— Task goal —
One figure is wanted here: how many lines in the entries hold the word "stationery".

(Records from a data source)
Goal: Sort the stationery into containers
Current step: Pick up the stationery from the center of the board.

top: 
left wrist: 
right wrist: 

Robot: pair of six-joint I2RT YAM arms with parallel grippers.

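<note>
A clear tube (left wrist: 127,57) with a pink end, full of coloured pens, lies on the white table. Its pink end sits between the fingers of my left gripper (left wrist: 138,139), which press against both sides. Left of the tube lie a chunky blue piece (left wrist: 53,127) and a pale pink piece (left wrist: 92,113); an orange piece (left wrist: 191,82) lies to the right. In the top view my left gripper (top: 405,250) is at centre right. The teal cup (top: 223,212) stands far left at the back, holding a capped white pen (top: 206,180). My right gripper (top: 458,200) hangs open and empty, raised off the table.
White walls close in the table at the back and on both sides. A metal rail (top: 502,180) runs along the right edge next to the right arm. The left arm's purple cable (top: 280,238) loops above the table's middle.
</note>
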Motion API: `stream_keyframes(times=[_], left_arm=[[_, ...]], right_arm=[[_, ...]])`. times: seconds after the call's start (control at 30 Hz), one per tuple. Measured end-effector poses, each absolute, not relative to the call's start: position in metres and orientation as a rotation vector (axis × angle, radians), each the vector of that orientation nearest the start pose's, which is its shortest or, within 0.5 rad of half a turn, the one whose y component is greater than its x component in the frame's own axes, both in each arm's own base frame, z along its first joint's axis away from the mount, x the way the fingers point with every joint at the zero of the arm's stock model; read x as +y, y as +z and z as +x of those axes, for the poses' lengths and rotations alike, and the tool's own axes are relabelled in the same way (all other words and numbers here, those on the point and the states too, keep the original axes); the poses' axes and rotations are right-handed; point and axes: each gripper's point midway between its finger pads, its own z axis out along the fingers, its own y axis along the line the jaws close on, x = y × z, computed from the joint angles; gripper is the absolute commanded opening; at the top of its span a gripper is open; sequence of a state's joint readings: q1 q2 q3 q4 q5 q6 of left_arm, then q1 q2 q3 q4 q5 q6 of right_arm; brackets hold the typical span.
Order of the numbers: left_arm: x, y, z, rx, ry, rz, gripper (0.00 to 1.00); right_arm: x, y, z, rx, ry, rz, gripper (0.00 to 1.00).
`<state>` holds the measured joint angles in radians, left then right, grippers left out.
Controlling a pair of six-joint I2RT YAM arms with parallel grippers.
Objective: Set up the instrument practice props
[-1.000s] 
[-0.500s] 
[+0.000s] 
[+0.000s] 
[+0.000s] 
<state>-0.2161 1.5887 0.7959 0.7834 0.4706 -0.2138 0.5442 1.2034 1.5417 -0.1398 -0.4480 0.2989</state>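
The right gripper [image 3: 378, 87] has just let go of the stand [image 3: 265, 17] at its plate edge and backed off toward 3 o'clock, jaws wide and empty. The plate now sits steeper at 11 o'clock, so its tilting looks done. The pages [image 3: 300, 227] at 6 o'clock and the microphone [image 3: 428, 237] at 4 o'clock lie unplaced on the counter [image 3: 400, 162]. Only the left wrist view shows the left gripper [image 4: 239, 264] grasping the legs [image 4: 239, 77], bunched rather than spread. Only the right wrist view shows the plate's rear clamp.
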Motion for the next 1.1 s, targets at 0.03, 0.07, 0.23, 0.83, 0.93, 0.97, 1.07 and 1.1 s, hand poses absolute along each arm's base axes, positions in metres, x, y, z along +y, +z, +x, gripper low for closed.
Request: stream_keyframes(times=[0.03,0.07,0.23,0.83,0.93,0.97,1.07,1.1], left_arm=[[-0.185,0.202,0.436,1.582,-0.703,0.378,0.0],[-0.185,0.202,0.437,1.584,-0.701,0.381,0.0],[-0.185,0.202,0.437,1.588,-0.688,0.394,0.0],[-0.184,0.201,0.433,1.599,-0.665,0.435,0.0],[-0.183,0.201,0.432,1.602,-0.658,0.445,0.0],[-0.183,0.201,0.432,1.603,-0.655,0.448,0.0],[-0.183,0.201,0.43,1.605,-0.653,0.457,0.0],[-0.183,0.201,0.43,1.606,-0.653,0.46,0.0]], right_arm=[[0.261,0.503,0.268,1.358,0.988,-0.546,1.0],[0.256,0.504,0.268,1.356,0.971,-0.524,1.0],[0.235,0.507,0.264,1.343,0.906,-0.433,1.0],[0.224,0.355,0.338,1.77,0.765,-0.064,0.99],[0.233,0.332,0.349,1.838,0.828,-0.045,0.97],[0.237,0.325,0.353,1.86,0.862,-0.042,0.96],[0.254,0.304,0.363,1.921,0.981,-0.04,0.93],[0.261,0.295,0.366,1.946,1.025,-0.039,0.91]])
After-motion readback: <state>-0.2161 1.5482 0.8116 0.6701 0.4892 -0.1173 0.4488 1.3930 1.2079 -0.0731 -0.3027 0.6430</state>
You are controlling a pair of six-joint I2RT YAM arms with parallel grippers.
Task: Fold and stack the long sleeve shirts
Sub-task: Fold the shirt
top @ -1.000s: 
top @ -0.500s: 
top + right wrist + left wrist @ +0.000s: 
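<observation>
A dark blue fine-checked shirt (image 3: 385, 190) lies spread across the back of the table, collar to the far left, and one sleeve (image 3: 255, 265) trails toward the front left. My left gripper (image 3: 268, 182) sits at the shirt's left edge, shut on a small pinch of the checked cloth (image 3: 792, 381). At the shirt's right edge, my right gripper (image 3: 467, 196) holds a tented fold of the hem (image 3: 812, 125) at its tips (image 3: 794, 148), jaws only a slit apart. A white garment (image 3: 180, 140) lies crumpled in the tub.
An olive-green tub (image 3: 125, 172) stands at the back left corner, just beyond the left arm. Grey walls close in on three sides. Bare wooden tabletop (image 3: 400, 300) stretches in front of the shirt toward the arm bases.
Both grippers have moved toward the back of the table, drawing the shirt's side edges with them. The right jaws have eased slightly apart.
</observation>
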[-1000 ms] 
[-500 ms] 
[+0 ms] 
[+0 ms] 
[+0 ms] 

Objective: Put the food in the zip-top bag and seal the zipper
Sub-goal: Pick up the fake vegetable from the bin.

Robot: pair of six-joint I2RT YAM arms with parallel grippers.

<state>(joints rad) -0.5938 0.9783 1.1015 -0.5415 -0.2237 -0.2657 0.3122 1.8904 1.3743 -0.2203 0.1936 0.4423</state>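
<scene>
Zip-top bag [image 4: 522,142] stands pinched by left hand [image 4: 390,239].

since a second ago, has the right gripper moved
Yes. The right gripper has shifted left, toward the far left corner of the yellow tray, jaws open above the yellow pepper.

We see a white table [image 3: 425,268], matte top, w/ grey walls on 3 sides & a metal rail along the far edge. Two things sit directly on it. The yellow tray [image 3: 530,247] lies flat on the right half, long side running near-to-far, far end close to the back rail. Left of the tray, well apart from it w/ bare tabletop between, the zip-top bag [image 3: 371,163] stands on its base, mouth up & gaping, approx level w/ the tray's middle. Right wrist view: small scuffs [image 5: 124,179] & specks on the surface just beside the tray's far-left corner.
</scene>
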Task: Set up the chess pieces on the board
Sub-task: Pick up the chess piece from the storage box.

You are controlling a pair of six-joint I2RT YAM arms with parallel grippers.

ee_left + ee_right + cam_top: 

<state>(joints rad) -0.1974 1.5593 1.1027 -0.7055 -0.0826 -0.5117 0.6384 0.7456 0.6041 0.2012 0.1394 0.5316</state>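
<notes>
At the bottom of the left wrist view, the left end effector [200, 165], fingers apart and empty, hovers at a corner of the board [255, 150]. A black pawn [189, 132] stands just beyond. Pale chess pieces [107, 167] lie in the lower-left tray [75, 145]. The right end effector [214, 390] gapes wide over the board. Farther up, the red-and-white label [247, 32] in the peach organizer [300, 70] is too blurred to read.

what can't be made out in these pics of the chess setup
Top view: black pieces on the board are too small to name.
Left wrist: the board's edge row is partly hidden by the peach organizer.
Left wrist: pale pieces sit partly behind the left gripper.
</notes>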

— Finished exercise —
2